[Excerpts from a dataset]

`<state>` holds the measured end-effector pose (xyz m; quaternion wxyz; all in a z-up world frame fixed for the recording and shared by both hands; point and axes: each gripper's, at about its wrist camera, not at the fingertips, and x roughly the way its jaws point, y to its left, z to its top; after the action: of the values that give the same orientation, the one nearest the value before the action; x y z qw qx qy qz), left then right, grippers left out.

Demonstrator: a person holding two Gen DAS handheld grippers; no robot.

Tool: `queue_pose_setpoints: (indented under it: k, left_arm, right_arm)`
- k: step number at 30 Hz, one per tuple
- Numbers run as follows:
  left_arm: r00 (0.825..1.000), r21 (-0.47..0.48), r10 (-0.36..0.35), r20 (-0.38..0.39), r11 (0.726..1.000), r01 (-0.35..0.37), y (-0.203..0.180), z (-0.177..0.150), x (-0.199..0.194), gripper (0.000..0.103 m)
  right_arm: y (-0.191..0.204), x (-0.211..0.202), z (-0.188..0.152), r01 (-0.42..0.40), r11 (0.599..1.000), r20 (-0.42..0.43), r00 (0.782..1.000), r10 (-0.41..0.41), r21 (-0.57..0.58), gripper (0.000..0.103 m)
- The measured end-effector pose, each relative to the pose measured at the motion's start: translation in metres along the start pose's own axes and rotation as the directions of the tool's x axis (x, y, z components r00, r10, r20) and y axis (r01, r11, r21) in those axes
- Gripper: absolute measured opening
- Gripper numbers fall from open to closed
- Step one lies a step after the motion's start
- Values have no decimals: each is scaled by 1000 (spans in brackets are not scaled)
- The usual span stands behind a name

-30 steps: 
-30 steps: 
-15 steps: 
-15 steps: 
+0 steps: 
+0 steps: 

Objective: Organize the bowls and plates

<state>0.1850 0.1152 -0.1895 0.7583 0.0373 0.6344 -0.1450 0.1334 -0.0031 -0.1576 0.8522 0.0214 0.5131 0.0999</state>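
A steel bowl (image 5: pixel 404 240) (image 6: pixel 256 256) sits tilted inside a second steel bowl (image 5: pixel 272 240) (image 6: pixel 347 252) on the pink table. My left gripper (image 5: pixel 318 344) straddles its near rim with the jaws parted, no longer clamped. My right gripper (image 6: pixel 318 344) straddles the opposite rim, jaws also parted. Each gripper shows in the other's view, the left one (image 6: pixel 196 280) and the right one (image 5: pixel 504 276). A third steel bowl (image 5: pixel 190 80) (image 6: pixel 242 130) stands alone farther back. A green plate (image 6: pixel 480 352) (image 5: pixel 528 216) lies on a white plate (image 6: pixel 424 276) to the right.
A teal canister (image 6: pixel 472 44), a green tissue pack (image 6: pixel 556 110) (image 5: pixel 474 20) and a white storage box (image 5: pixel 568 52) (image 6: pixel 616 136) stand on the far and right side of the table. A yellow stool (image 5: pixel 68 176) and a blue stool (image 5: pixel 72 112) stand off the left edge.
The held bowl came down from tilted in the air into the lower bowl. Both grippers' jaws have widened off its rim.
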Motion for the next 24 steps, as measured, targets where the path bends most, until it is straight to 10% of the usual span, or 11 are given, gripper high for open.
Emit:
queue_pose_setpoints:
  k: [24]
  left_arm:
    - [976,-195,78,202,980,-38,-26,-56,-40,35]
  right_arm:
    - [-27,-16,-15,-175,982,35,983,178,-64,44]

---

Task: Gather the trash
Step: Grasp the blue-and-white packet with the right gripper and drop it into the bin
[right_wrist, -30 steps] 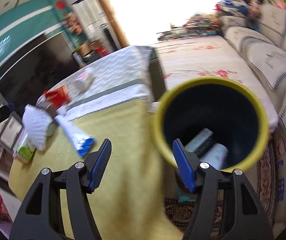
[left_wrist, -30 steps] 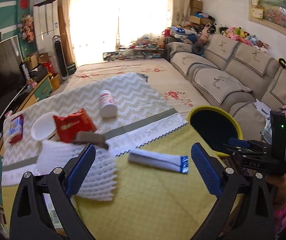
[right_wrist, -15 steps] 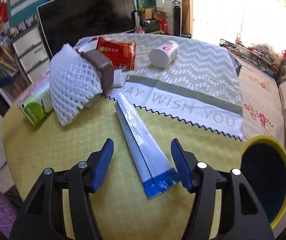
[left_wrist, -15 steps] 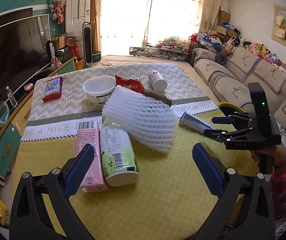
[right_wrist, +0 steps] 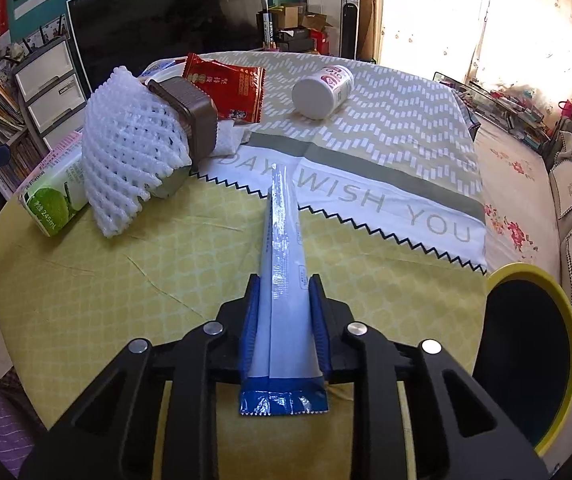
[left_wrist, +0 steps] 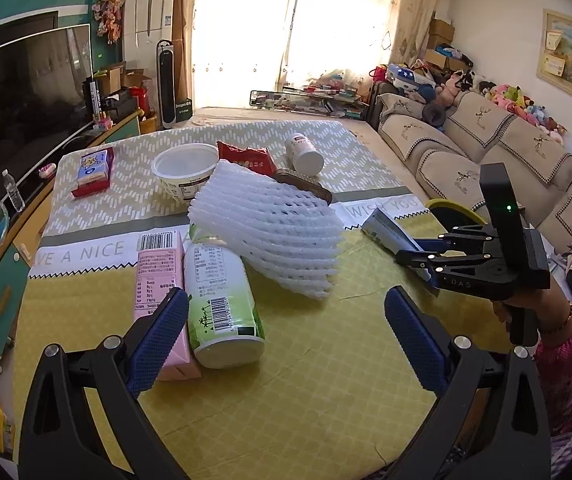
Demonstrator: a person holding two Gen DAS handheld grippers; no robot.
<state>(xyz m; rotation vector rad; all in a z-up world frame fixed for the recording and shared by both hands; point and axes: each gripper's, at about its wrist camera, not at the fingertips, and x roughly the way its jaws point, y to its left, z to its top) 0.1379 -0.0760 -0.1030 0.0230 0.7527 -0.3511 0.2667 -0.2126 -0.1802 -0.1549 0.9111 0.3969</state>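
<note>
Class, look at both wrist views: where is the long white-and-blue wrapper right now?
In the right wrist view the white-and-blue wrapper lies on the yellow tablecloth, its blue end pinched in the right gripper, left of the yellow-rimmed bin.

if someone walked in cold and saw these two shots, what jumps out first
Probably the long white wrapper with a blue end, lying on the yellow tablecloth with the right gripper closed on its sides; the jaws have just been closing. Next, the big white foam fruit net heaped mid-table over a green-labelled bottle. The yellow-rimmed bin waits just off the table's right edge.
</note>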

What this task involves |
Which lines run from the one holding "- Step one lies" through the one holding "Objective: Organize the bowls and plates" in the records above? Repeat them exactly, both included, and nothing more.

Task solution |
- Step one lies a step after the motion's start
- Values have no decimals: each is scaled by 1000 (spans in brackets are not scaled)
- The usual span stands behind a name

-30 steps: 
-30 steps: 
-15 steps: 
-15 steps: 
+0 steps: 
+0 steps: 

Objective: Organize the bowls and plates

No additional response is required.